## Problem requirements
Your task is to copy the lines of the data below from the line holding "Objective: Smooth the" through the line holding "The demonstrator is", inclusive, exactly and with nothing added.
Start of Data shown
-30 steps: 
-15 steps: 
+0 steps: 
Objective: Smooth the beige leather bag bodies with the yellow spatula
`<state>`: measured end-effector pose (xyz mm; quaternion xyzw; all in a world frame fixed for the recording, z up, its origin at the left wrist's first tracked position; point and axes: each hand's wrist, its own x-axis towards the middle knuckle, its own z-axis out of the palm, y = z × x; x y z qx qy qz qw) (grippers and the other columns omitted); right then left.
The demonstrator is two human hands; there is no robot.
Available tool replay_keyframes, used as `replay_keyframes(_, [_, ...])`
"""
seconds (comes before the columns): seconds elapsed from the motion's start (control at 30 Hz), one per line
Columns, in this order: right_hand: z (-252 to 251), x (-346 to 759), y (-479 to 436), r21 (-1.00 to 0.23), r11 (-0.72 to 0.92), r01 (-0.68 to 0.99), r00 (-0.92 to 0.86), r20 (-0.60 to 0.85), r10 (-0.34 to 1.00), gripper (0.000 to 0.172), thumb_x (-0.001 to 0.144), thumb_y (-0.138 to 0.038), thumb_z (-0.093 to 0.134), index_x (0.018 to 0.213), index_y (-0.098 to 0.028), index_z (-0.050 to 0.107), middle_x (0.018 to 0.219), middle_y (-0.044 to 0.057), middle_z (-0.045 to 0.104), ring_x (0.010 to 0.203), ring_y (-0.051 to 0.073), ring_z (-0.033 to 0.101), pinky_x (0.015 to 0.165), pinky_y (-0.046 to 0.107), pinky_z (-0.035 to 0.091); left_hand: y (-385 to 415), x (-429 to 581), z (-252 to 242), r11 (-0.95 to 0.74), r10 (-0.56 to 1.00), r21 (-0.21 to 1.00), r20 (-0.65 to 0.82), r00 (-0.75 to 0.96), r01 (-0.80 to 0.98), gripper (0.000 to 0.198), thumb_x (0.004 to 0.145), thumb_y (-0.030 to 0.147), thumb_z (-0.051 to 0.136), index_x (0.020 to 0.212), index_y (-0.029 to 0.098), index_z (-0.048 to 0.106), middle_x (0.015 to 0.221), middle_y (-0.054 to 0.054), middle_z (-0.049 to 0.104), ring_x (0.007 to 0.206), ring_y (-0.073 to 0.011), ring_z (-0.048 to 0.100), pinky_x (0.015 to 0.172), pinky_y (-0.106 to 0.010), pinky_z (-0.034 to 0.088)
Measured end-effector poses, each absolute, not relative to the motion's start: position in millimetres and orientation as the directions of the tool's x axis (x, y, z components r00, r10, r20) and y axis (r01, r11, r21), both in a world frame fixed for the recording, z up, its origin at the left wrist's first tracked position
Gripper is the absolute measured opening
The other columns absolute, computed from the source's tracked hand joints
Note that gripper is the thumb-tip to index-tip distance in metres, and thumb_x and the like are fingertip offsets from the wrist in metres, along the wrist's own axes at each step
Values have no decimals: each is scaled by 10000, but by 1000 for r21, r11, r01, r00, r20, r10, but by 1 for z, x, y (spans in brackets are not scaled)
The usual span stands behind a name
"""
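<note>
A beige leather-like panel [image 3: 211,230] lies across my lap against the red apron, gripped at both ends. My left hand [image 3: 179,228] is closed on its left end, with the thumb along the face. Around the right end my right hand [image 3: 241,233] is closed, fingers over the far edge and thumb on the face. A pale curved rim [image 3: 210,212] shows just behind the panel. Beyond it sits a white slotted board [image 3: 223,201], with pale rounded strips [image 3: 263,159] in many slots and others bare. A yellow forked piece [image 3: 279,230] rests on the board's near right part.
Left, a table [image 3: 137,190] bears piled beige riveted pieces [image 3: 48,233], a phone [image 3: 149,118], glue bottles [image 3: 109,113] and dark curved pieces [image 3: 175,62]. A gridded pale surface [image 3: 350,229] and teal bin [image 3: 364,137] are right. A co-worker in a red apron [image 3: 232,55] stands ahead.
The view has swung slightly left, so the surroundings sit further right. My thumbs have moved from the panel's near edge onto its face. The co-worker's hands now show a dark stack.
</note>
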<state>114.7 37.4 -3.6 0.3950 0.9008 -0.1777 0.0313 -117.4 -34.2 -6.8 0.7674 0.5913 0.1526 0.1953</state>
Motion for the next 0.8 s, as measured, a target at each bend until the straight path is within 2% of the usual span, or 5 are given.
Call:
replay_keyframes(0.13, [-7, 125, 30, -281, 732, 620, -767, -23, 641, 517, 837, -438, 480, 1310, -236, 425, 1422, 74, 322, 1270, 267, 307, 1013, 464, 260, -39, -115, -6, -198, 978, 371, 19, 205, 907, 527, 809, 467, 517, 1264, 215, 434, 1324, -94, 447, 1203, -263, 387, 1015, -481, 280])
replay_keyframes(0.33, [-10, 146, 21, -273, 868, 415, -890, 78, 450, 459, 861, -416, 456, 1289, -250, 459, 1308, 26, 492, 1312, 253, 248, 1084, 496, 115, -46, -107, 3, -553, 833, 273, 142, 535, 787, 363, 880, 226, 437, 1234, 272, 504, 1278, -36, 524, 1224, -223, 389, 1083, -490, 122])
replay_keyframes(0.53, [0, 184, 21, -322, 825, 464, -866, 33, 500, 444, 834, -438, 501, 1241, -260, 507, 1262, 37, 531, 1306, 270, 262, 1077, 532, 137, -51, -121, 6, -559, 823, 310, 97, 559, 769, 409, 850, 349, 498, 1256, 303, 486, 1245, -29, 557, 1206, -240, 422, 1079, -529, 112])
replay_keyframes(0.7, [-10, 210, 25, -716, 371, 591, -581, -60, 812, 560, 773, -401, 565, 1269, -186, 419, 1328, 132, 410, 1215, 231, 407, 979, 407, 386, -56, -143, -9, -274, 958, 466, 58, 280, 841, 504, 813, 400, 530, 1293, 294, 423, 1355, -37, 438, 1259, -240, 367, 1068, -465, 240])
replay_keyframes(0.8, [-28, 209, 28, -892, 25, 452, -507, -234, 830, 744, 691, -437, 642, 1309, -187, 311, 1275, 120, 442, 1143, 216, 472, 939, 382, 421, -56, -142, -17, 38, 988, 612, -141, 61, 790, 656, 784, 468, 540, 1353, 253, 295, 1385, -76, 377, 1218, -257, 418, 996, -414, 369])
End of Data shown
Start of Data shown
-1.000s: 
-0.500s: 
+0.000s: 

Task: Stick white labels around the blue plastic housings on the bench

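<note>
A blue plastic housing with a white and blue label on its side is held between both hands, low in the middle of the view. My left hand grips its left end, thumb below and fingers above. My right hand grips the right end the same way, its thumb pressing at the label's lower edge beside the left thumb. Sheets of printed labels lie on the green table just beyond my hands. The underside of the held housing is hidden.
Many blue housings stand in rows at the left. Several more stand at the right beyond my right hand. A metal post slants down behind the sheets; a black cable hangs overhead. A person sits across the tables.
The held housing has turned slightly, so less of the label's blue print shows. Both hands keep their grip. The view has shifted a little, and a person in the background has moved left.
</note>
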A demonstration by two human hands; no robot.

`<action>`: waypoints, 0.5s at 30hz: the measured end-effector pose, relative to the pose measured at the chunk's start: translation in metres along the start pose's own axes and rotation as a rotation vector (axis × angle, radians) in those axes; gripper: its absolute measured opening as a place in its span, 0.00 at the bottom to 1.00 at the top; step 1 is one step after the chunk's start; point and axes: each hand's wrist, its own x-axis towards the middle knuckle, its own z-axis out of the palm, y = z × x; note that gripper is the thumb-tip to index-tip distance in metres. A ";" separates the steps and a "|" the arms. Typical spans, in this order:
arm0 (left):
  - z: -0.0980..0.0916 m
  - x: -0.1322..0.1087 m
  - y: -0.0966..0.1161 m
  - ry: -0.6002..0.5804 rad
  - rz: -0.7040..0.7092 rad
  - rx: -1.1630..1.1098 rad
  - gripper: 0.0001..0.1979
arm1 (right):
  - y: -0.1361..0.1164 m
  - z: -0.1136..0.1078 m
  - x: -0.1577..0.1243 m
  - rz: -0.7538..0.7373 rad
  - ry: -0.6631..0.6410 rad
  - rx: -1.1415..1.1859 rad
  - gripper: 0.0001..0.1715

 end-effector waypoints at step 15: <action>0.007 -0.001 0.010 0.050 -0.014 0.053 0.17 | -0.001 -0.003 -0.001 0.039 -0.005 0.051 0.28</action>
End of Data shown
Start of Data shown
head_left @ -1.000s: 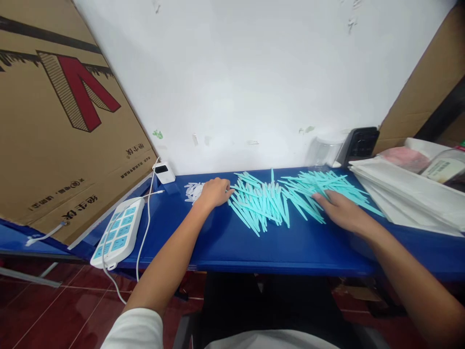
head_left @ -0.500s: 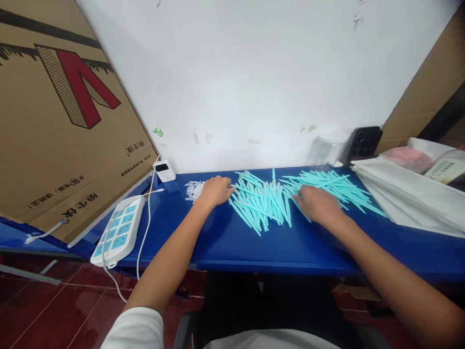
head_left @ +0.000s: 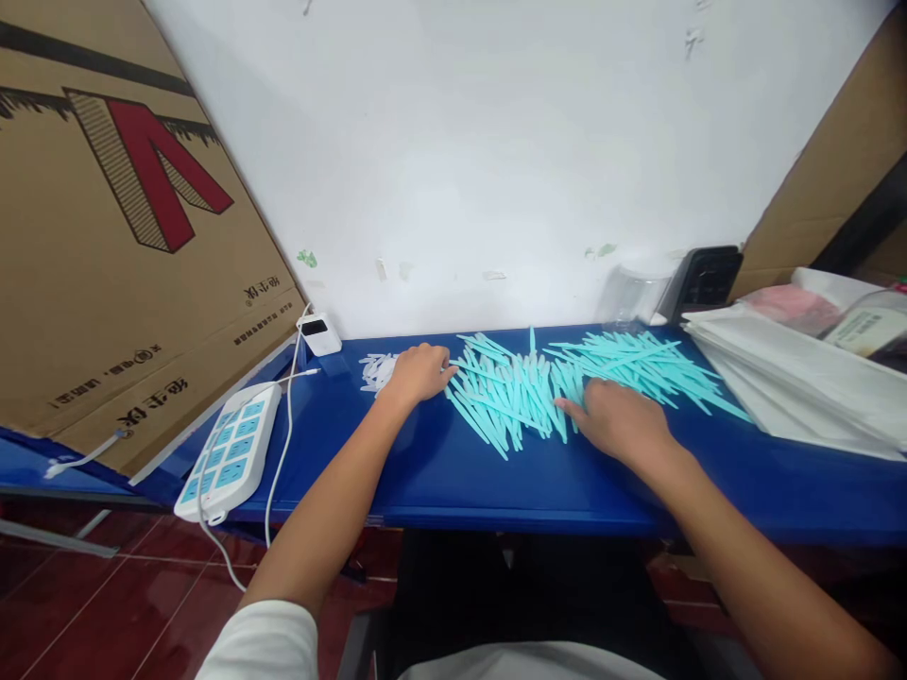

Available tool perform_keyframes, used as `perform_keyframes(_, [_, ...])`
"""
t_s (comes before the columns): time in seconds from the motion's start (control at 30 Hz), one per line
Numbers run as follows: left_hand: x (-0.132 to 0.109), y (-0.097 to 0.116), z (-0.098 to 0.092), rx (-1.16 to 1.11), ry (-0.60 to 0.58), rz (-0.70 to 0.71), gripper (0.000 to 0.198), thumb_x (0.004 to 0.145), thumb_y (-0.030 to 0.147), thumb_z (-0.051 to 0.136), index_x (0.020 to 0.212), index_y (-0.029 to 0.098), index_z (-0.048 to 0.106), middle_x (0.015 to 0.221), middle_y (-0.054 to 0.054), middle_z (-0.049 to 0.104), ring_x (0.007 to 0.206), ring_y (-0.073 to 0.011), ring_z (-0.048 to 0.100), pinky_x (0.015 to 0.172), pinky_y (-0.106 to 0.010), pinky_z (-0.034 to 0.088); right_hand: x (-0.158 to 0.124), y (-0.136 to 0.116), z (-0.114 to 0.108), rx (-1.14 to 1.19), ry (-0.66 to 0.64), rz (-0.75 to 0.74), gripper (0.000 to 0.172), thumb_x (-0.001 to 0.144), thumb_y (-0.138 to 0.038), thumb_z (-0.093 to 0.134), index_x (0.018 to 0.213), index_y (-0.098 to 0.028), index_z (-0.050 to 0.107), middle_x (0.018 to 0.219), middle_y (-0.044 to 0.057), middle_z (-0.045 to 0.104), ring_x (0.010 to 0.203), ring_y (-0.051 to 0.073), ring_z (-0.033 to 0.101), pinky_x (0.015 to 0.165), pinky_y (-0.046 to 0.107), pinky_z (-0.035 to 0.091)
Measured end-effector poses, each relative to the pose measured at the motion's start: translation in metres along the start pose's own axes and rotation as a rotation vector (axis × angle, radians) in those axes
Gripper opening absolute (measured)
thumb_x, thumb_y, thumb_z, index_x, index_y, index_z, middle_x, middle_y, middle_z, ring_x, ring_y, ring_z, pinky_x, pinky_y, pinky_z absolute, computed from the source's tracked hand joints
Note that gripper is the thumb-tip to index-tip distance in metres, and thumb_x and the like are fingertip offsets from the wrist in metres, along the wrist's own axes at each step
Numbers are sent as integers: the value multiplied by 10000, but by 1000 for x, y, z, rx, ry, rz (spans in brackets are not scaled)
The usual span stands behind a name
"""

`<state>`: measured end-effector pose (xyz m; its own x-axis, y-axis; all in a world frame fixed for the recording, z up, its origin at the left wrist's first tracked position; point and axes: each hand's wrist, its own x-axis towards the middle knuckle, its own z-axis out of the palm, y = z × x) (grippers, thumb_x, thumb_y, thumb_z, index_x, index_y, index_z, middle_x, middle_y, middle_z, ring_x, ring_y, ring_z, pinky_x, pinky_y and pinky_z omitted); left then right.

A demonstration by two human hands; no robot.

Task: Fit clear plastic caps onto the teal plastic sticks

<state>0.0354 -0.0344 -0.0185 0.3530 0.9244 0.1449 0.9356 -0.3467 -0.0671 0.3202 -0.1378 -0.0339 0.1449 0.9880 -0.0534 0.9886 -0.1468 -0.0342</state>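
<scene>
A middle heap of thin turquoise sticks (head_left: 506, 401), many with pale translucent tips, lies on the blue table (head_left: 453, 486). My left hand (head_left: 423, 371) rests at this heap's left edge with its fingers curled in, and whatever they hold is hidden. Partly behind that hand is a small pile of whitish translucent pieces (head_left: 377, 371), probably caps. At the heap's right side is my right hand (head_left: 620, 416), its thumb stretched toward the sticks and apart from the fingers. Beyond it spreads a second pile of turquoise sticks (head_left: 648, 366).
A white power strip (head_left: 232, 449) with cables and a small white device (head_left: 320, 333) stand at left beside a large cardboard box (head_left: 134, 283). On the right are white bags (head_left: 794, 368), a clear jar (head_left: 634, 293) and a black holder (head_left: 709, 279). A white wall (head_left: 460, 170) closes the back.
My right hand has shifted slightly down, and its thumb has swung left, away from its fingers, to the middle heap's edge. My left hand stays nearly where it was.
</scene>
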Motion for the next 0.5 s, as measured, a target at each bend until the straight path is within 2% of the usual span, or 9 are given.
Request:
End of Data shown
## Response area
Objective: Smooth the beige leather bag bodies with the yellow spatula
`<state>`: measured end-effector pose (xyz mm; quaternion xyzw; all in a world frame fixed for the recording, z up, its origin at the left wrist's first tracked position; point and axes: each hand's wrist, its own x-axis towards the middle knuckle, its own z-axis out of the palm, y = z × x; x y z qx qy qz qw) (grippers and the other columns omitted); right then left.
The demonstrator is two human hands; there is no robot.

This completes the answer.